Work instructions: Give again only those lines from the start of the entries through the line holding "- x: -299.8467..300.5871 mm", leaving them as they are.
++++++++
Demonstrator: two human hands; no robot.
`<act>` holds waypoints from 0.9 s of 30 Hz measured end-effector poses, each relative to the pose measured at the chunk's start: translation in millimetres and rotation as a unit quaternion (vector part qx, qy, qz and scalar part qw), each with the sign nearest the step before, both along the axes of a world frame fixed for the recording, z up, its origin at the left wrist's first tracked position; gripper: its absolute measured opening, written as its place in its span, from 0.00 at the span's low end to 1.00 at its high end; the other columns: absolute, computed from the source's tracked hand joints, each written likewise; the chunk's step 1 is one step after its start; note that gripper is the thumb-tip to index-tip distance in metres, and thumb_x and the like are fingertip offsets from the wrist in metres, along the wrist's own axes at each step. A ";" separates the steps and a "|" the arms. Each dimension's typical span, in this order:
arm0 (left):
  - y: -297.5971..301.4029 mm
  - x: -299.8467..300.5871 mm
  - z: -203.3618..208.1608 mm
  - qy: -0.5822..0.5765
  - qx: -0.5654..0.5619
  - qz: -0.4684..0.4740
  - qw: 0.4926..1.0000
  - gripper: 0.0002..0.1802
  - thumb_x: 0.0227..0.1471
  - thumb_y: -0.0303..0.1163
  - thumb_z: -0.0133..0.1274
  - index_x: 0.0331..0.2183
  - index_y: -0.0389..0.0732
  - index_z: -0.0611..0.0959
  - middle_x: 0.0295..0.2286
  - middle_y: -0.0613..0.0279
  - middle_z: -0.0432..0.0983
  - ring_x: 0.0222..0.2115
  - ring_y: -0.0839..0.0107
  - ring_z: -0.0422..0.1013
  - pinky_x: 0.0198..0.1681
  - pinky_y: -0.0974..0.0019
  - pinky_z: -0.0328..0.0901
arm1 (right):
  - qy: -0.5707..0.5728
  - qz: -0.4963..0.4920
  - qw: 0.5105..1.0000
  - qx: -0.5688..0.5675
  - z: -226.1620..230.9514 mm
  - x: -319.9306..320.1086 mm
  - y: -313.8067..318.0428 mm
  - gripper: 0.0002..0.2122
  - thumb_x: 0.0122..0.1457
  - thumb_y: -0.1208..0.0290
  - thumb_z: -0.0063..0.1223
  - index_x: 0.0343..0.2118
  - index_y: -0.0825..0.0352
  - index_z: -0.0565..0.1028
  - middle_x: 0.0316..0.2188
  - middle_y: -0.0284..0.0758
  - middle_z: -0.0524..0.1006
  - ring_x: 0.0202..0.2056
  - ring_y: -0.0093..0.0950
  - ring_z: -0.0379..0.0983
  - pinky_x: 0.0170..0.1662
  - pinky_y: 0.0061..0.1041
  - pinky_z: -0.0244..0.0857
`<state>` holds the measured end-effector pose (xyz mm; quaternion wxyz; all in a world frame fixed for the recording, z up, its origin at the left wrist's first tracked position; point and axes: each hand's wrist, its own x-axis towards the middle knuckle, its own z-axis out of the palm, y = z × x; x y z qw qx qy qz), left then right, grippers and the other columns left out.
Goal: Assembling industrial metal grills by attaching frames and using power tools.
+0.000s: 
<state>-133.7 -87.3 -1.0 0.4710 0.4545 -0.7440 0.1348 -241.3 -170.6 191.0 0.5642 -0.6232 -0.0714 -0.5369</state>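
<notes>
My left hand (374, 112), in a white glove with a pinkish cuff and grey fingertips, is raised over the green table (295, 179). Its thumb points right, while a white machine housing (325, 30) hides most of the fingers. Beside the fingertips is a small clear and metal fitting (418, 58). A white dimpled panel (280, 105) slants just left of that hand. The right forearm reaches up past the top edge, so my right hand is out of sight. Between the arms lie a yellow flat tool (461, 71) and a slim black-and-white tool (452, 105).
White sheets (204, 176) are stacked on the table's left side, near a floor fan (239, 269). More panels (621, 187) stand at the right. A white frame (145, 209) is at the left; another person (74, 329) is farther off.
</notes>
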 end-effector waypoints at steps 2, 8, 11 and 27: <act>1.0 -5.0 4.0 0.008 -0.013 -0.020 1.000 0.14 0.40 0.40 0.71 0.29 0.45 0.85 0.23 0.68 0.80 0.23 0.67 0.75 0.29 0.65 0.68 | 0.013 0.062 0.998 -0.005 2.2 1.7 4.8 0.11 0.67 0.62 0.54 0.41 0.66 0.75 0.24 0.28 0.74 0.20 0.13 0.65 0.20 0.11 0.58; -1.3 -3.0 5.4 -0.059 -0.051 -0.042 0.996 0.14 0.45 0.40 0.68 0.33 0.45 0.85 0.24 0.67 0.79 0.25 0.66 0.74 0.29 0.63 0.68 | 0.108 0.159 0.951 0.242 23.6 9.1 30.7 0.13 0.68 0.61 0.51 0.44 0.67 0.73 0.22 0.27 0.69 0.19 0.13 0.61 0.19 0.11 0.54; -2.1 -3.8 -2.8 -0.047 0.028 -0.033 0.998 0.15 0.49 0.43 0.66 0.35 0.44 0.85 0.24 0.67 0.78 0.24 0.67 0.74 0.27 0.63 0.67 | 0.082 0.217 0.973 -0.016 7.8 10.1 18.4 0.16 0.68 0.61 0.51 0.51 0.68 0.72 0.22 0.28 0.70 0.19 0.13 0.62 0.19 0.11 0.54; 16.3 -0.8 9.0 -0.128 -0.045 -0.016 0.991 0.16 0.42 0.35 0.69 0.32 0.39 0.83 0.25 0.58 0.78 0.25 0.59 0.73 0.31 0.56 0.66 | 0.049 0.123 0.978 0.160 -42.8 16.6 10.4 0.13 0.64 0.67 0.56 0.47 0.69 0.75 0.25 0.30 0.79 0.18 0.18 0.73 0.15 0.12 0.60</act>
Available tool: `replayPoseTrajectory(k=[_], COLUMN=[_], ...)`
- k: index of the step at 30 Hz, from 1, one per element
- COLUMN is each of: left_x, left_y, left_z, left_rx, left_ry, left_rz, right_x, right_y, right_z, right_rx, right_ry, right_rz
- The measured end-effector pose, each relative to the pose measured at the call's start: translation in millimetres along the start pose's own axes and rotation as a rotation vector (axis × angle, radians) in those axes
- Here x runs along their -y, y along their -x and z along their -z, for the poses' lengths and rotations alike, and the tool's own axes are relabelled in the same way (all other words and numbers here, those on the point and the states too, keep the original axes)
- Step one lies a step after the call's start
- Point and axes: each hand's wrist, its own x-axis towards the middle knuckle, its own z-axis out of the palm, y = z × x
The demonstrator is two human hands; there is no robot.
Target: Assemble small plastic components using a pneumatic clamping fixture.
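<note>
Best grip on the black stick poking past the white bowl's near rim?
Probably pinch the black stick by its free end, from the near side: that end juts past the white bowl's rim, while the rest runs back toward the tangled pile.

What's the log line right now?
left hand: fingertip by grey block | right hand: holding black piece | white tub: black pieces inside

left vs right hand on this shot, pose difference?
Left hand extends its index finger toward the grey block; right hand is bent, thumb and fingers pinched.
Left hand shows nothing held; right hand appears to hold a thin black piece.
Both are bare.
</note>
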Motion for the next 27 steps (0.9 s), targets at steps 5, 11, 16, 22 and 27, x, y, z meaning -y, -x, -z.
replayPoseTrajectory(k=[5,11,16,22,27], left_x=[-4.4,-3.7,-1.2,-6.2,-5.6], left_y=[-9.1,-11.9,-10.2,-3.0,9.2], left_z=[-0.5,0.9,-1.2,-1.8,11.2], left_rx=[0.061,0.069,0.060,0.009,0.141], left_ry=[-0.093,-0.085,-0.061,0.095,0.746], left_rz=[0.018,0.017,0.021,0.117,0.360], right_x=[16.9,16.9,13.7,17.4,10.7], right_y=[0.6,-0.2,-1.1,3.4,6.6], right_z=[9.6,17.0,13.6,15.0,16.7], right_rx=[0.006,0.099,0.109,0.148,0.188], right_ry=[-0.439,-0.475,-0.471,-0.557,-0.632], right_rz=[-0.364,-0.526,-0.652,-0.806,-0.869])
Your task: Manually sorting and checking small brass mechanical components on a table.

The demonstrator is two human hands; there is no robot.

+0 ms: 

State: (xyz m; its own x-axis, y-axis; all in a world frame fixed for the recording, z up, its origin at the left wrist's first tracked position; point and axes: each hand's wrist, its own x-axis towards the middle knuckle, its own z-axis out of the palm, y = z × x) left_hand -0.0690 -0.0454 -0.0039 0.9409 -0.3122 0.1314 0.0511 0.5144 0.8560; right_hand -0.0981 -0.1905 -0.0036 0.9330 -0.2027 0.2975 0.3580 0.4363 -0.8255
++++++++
Answer section:
Demonstrator: two human hands; no robot.
`<act>` holds waypoints from 0.9 s of 30 Hz measured end-effector poses, each relative to the pose measured at the chunk's start: translation in millimetres and rotation as a unit quaternion (vector part qx, qy, qz and scalar part qw), each with the sign nearest the step before, both along the axes of a world frame fixed for the recording, z up, its origin at the left wrist's first tracked position; gripper: its absolute measured opening, written as its place in its span, from 0.00 at the span's low end to 1.00 at its high end; the other columns: absolute, computed from the source's tracked hand joints, each written likewise; the chunk's step 1 is one step after its start; note that gripper is the thumb-tip to index-tip distance in metres, and thumb_x and the like are fingertip offsets from the wrist in metres, along the wrist's own axes at each step. A ";" separates the steps and a "|" the arms. Each dimension's typical span, in this order:
arm0 (left):
  - y: -297.5971..301.4029 mm
  - x: -299.8467..300.5871 mm

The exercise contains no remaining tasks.